*** Opening of PROVIDED DATA ***
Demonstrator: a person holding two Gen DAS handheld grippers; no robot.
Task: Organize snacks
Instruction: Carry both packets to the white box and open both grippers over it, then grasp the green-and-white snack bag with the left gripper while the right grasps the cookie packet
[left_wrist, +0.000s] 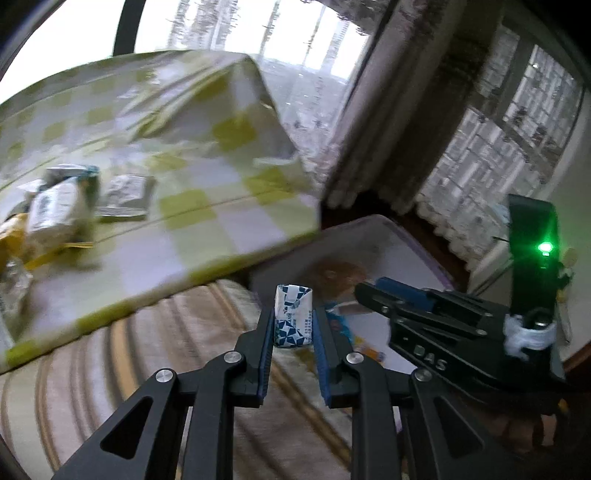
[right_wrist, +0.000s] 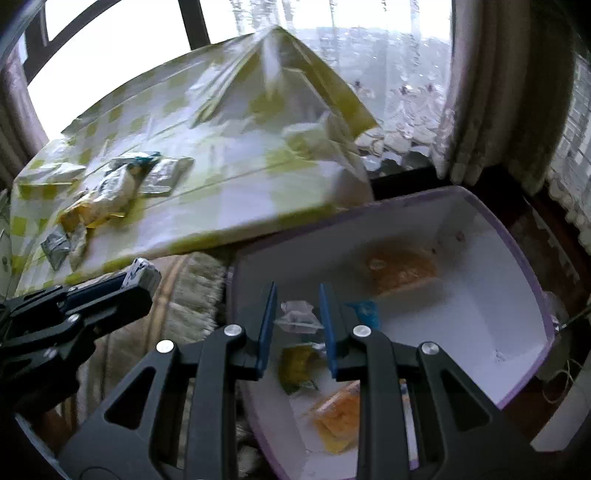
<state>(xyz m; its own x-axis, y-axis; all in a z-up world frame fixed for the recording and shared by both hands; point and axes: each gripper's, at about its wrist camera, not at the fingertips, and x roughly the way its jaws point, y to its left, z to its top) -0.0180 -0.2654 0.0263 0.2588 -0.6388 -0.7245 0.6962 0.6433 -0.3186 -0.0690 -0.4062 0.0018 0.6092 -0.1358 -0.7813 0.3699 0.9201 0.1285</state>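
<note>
The left gripper (left_wrist: 293, 321) clamps a small candy (left_wrist: 293, 315) wrapped in white paper with a blue pattern, holding it upright between its blue pads (left_wrist: 266, 343) above a striped rug (left_wrist: 147, 369), beside a white bin (right_wrist: 480, 295) with a purple rim. The right gripper (right_wrist: 298, 325) hovers over the bin with its jaws apart, holding nothing. Inside the bin lie several snacks – orange packets (right_wrist: 340, 417), a yellow one, a clear wrapper. More snack packets (right_wrist: 114, 192) sit on a table under a green-and-white checked cloth (right_wrist: 240, 166), beside the bin.
</note>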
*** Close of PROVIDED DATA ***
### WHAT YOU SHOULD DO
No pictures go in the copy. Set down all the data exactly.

### TASK SOLUTION
Demonstrator: a person holding two Gen DAS handheld grippers; no robot.
Task: Organize snacks
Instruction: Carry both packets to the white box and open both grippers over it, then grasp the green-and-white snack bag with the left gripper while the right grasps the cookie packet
[left_wrist, +0.000s] 
[right_wrist, +0.000s] 
<state>(xyz m; its own x-axis, y-axis; all in a z-up world frame fixed for the recording and shared by both hands; point and axes: each gripper's, at about its wrist camera, not at the fingertips, and x roughly the way its jaws point, y to its left, z to its top) -0.0180 -0.2654 0.0263 0.2588 -0.6388 -0.7245 0.6962 0.6433 -0.3186 -0.0690 -0.4062 0.0018 0.6092 -0.1358 -0.7813 0.3699 0.9201 0.1285</state>
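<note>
The left gripper (left_wrist: 293, 321) clamps a small candy (left_wrist: 293, 315) wrapped in white paper with a blue pattern, holding it upright between its blue pads (left_wrist: 266, 343) above a striped rug (left_wrist: 147, 369), beside a white bin (right_wrist: 480, 295) with a purple rim. The right gripper (right_wrist: 298, 325) hovers over the bin with its jaws apart, holding nothing. Inside the bin lie several snacks – orange packets (right_wrist: 340, 417), a yellow one, a clear wrapper. More snack packets (right_wrist: 114, 192) sit on a table under a green-and-white checked cloth (right_wrist: 240, 166), beside the bin.
</note>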

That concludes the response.